The first months of the project have been dedicated to the design and dimensioning of the detectors. Extensive simulations have been performed, and the performance achievable with the proposed approach has been quantified. The simulation results confirm that a waveguide-coupled device would allow highly efficient broadband photon detection, as predicted. In addition, the detector efficiency would be almost independent on the photon polarization, which is currently a major problem of normal-incidence detectors.
Furthermore, some innovative concepts to improve normal-incidence detectors have been tested by simulation, with very promising results. Relying on these calculation, the Partner Organization “Single Quantum BV” could demonstrate a device having a detection efficiency of 93%, which outperforms the current state of the art for NbTiN-based SNSPDs.

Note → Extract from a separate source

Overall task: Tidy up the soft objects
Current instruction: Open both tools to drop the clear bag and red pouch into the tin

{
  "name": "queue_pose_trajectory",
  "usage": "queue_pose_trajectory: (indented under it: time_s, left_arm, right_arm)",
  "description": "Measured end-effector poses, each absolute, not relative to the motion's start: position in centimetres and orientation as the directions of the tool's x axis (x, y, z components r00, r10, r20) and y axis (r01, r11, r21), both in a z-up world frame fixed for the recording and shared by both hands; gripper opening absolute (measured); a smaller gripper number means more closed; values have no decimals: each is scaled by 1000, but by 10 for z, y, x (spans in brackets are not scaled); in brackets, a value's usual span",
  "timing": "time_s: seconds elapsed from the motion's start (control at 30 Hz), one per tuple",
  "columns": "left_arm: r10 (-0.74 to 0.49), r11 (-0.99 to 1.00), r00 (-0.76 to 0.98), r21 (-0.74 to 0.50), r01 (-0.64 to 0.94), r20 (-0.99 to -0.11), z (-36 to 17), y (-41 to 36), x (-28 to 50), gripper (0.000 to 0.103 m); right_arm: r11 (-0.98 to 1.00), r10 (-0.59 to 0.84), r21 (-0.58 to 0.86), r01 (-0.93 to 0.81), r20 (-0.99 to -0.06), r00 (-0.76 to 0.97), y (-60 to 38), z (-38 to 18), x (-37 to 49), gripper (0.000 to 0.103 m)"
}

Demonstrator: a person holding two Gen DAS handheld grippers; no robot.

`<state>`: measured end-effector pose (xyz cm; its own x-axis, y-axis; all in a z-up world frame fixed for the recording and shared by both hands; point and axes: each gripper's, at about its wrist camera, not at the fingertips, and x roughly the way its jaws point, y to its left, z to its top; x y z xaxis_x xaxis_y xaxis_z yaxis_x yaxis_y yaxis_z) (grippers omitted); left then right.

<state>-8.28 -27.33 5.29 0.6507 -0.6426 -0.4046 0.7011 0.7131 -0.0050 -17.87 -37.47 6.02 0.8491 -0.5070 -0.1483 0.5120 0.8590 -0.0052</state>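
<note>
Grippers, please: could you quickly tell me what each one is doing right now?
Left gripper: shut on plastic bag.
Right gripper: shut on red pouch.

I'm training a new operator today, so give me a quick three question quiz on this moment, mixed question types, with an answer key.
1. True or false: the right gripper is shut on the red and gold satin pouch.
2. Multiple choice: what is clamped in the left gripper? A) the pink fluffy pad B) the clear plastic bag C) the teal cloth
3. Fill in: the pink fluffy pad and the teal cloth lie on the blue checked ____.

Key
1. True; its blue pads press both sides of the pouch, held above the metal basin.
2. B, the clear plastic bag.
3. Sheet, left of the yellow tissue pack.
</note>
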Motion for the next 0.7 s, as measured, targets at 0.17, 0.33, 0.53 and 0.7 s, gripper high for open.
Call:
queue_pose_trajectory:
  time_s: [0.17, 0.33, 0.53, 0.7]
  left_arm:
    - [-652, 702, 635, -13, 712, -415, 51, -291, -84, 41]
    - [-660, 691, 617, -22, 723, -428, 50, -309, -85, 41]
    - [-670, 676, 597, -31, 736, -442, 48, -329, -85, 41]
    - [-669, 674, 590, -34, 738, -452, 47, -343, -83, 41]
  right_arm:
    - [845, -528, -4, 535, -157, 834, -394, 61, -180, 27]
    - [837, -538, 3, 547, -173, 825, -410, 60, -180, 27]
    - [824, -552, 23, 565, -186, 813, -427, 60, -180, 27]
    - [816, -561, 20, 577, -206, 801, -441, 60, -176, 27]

During four stays at the Partner Organization, the Marie Sklodowsca-Curie Fellow has learned much of the fabrication and characterization techniques of SNSPDs, and has transferred them to the Host Organization CEA Grenoble. Additional travel funding has been obtained by the Fellow through a French-Dutch grant (Partenariat Hubert Curien – Van Gogh), to enhance two-way exchanges between Grenoble and Delft.

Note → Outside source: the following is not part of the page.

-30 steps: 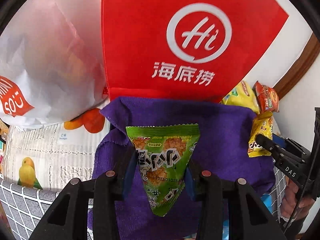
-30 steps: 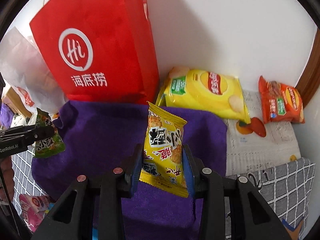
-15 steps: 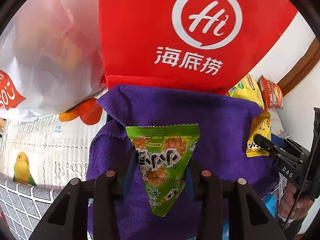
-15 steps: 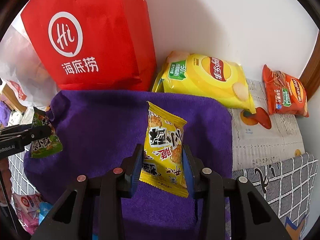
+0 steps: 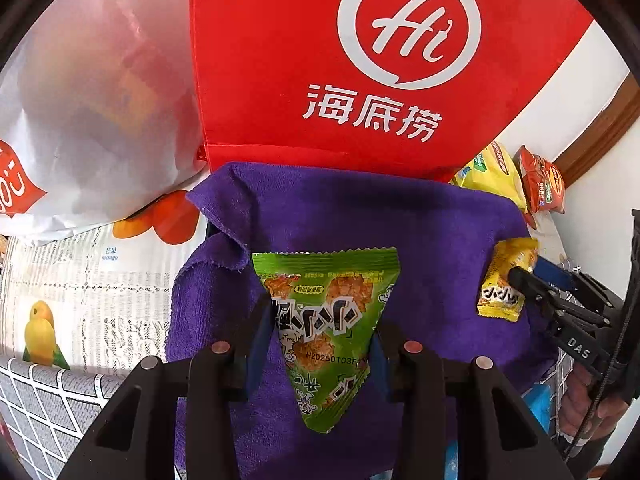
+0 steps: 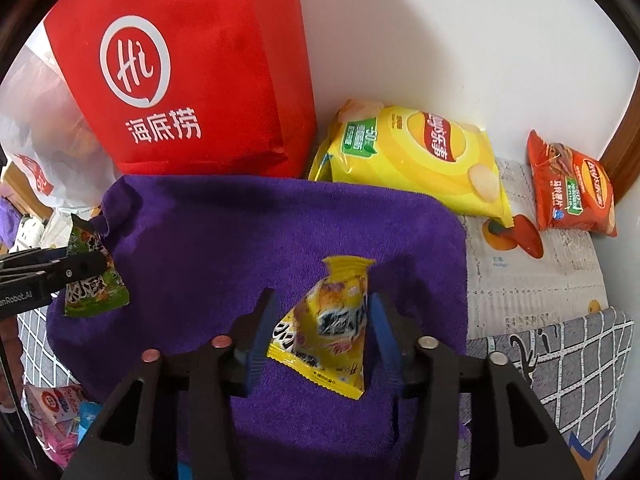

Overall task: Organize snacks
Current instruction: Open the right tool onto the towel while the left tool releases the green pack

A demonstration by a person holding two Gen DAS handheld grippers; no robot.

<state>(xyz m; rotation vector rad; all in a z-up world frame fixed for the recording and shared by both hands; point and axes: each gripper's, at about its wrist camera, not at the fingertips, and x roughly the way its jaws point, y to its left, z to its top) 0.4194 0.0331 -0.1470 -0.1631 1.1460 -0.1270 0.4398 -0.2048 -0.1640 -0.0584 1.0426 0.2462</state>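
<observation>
My left gripper (image 5: 322, 320) is shut on a green triangular snack packet (image 5: 328, 344) and holds it over the purple towel (image 5: 360, 216). From the right wrist view the same green packet (image 6: 94, 296) hangs in the left gripper (image 6: 80, 268) at the towel's left edge. The right gripper (image 6: 320, 298) is opening: the small yellow snack packet (image 6: 324, 332) sits tilted between its blue pads on the purple towel (image 6: 240, 240), with a gap at the left pad. In the left wrist view the yellow packet (image 5: 504, 284) shows at the right gripper's tip (image 5: 520, 276).
A red fabric bag (image 6: 192, 80) stands behind the towel against the white wall. A big yellow chips bag (image 6: 420, 160) and an orange-red snack packet (image 6: 568, 188) lie at the right. A white plastic bag (image 5: 88, 100) is at the left. More snacks (image 6: 56, 404) lie at the lower left.
The right gripper's jaws have spread and the yellow packet, upright before, has tipped over onto the towel. The left gripper still holds the green packet in the same place.
</observation>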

Concerning the experimental work, GaN/AlN waveguides have been fabricated on sapphire, and NbN films have been deposited and characterized by different means (AFM, XRR, XRD, EPMA, XPS). The technology for the fabrication of normal-incidence SNSPDs has been succesfully transferred from the Partner to the Host organization by the Fellow, and working devices have been demonstrated. A characterization setup for device characterization in liquid helium has been developed and installed. In spite of the sub-optimal characterization temperature (4.2 K, while state-of-the-art results are obtained 2.5K or below) and the absence of a cavity (which limits the achievable efficiency to about 40%) the realized devices have efficiencies in excess of 20%, a very promising result. The developement of a cavity structure to approach and go beyond the state of the art is being developed.
Meanwhile, cooperations with different scientific organizations are being developed, in order to fabricate SSPDs on innovative supercounducting films. One notable example is the fabrication of SSPDs on CVD-deposited NbTiN, which would be a first worldwide demonstration.